A statement issued by Zahid Abdullah, CRTI coordinator, said the KP lawmakers have unnecessarily included provision pertaining to the punishment for the misuse of information acquired under this law. Section 28 (2) of RTI Act 2013 says: “Anyone who commits an offence under sub section (1), shall be liable to a fine not exceeding rupees fifty thousand (50,000) or imprisonment for a period not exceeding two years”. CRTI takes strong exception to the insertion of this section on the recommendation of select committee, the statement said.
Also, KP’s RTI Act 2013 does not include Peshawar High Court within the definition of public body, which needs to be changed. Chief Justice of Peshawar High Court, (PHC) is not only the top judge of the province but he also acts as administrative head of PHC and in this capacity is involved in making contracts, procurements from public funds and citizens have every right to know how these funds are being utilised, the CRTI statement said.
These two anomalies apart, the RTI Act 2013 envisages strong implementation mechanism in the shape of Khyber-Pakhtunkhwa information commission.

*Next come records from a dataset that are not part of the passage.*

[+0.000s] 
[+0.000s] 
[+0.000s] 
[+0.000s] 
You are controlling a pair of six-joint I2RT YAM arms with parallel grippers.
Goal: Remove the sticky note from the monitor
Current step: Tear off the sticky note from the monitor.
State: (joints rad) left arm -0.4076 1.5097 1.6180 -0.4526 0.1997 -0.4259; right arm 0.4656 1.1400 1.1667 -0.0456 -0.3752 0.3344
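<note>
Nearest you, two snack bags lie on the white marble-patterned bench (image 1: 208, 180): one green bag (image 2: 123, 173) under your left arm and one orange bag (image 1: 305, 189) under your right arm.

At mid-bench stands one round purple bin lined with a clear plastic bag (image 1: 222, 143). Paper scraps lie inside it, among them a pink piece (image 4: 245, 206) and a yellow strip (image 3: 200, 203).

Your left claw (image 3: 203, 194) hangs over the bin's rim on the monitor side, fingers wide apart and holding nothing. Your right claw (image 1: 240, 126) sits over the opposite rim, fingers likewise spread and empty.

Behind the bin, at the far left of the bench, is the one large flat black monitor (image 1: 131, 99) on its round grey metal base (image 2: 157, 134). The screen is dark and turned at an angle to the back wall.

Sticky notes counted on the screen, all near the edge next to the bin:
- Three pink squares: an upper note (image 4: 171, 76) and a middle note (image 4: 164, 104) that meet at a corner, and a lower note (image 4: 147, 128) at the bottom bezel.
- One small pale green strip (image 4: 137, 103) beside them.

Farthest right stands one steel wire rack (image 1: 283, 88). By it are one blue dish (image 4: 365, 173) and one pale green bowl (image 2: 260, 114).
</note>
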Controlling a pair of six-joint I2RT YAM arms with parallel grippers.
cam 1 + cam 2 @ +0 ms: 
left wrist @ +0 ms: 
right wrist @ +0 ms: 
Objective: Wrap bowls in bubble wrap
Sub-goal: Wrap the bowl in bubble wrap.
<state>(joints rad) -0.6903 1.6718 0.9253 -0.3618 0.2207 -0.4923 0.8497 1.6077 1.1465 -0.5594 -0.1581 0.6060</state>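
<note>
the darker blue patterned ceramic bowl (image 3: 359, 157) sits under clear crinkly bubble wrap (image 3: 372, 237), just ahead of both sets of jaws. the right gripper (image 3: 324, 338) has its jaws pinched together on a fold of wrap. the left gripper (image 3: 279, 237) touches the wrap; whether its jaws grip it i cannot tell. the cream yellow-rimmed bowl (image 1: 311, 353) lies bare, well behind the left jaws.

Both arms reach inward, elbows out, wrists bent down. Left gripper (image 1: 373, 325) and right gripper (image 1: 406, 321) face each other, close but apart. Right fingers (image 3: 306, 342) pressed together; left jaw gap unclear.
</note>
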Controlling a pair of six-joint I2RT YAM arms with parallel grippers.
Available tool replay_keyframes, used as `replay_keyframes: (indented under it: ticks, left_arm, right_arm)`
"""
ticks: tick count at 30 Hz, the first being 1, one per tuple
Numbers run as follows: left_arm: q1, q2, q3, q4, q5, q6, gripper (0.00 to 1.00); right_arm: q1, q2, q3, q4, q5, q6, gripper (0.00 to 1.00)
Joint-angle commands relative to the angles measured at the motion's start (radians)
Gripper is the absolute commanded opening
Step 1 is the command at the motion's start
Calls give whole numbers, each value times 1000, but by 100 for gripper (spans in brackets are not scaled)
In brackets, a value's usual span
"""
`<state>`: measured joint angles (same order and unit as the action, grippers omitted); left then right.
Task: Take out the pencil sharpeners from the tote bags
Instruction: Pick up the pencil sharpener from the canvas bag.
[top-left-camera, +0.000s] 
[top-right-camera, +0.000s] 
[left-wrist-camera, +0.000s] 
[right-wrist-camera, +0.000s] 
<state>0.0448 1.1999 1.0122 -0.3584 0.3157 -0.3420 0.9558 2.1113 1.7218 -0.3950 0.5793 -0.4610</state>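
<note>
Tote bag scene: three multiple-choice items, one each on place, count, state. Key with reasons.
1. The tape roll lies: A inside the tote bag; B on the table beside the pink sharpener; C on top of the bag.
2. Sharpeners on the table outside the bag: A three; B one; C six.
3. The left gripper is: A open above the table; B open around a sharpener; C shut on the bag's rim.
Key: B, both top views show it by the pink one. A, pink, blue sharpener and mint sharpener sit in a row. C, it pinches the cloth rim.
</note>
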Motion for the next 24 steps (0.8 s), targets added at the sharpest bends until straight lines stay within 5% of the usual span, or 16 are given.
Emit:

The list of exempted information is narrowly and clearly drawn and the provision of harm test will ensure that even exempted information will have to be disclosed if its disclosure is in public interest. Among other amendments, for instance, the information commission that earlier comprised of four members has now been reduced to three by excluding a representative that was to be appointed by the Chief Justice of Peshawar High Court. Other composition stays intact as the chairman of the Commission will be appointed by the government. Peshawar High Court Bar Association will appoint a senior lawyer as the commission’s member and one member will be picked from the civil society having 15-year experience in this field.
The earlier legislation said the civil society member would be appointed by the Human Rights Commission but this condition has been removed in the newly passed law without explaining the selection procedure amid apprehensions that the provincial government wants to keep the power of appointment by controlling the commission through choosing two out of three members. Compared to the RTI Ordinance promulgated earlier that provided for the perks and privileges of the commission members equal to a high court judge, the RTI law passed by the KP assembly has made them equal to the remuneration of a BS-20 officer, an amendment that may discourage a competent lawyer to give up practice for joining the commission.
While the Ordinance had excluded the Peshawar High Court from the ambit of institutions bound to provide information, this exclusion stays in the law as well despite demands from RTI activists to remove this restriction.